Carillion directors 'refused to give an inch' to trustees over pension funding

By agency reporter
February 21, 2018

The trustees of the main Carillion pension schemes wrote to The Pensions Regulator (TPR) in 2010 and again in 2013 requesting "formal intervention" to require the company to pay more in deficit recovery contributions. TPR opened a formal investigation into Carillion on 18 January 2018, three days after it went bust.

Frank Field MP, Chair of the Work and Pensions Committee, said, "These letters suggest the Carillion directors were contemptuous of their pensions obligations. Over two successive 15 month negotiations they refused to give an inch to the pension schemes.

"Their private pleading that the company could not afford more was in stark contrast to the rosy picture – and bumper dividends – being presented to the outside world. Richard Adam, the longstanding Finance Director, has particular questions to answer.

"With characteristic alacrity, the Pensions Regulator started its arduous process of chasing money down from Carillion a few days after it was formally announced there was no money left. I can only assume – and hope – they are going after some of those very generous bonuses."

Despite a recent "bullish results announcement" and a 12 per cent increase in dividends, the company maintained it could not afford to pay more than £23 million per year for the pension deficit. The trustees had advice that a minimum of £35 million was affordable.

The company pushed for a 15 year recovery plan. Anything more than 10 years is considered exceptional. The company proposed "less prudent assumptions and methods" than had been used in previous scheme valuations. Negotiations got no further than £25 million per year, which the trustees considered "not acceptable" and "far less than … reasonable".

The 2013 letter said that an "impasse" had been reached in negotiations between the trustees and the company. The trustees had proposed contributions of £65 million per year over 14 years to meet a deficit they estimated at £770 million. The company has made a "take it or leave it" offer of just £33.4 million per year over 15 years. The company pushed for more optimistic assumptions which resulted in lower estimates of the deficit.

The trustees said the company had got weaker in recent years and wanted that reflected in calculations. This was rejected by the company. Carillion had "made no move from its original position throughout the whole negotiation process". The trustees wrote to the regulator after the statutory 15 month negotiation period had passed. The trustees said that the pension schemes were "falling behind relative to other Carillion stakeholders" and "taking a disproportionate amount of risk".

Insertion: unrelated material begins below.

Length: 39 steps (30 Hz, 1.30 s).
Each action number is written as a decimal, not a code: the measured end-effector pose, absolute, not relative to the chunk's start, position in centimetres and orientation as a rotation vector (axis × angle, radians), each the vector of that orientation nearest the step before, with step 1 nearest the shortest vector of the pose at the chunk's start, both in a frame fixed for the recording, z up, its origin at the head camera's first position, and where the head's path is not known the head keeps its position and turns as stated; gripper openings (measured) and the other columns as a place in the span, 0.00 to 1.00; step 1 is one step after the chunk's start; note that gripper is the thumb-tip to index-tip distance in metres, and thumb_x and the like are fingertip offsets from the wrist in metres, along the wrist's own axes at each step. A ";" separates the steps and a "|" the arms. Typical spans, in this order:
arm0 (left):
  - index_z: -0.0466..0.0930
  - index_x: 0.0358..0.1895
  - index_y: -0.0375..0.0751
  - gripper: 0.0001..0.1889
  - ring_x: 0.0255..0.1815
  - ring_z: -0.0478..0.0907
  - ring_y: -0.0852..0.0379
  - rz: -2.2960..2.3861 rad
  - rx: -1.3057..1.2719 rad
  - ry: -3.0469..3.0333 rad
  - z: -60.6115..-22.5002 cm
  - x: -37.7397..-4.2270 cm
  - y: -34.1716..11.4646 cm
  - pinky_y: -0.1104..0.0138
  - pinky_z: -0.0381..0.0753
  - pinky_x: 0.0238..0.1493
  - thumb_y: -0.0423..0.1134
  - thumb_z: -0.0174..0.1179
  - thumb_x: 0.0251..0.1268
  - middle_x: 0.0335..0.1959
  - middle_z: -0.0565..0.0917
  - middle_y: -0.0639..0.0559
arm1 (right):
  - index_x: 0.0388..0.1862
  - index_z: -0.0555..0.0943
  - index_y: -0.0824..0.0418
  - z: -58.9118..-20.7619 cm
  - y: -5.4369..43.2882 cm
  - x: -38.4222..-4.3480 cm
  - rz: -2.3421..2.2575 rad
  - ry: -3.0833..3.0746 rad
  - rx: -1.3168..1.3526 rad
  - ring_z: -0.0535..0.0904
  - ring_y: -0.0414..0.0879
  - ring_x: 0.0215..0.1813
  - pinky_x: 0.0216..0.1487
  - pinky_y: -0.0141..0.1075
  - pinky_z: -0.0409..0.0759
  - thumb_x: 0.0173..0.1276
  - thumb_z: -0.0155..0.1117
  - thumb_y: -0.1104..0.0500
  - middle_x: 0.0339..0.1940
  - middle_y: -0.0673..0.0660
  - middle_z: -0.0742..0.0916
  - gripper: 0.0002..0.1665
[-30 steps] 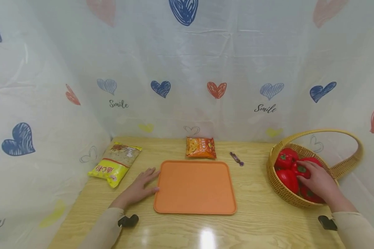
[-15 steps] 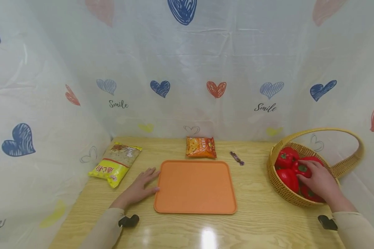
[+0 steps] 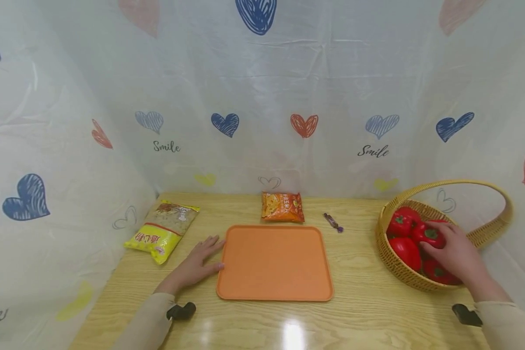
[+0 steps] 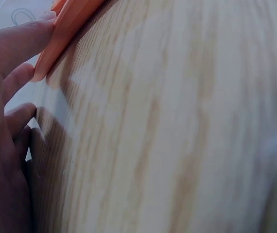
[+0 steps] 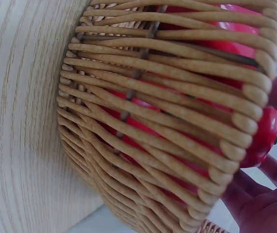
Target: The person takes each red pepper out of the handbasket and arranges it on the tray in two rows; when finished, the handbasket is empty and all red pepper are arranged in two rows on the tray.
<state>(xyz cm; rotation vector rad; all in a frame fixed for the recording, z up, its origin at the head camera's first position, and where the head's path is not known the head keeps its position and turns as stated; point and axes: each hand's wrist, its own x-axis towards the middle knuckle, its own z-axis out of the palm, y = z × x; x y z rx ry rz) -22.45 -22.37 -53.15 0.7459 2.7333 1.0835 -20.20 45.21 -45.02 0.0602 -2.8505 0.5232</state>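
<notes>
At 3 o'clock on the table stood a wicker basket with red peppers, and the right hand reached into it from the near side. Its fingers were curled over one pepper lying on top of the pile, gripping it; the pepper sat inside the basket, touching the others around it. From the right wrist view the basket's woven wall filled the frame, red showing between the strands, and fingertips pressed against a pepper at the rim.

At 9 o'clock from the orange tray lay the left hand, flat on the wood with fingers straight and slightly spread, holding nothing. Its thumb side touched the tray's left edge; the left wrist view showed a finger laid along the tray's rim.

At 10 o'clock from the tray, well apart from the left hand's fingertips, lay a yellow packet. At 12 o'clock, just beyond the tray's far edge, lay an orange snack bag. A small purple wrapped thing lay at about 1 o'clock, between the tray and the basket, touching neither
</notes>
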 end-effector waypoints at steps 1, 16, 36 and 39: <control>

TPR opened an anti-avoidance investigation into Carillion on 18 January 2018. The company went into insolvency on 15 January, with only £29 million of cash left and a pensions deficit liability of around £2.5 billion. TPR had "made it clear" they were "prepared" to use their powers to impose a schedule of pension contributions under section 231 of the Pensions Act 2004. They did not, however, use any formal powers regarding Carillion at any stage while the company was solvent.

TPR revealed in October 2017 that they have used that power just once.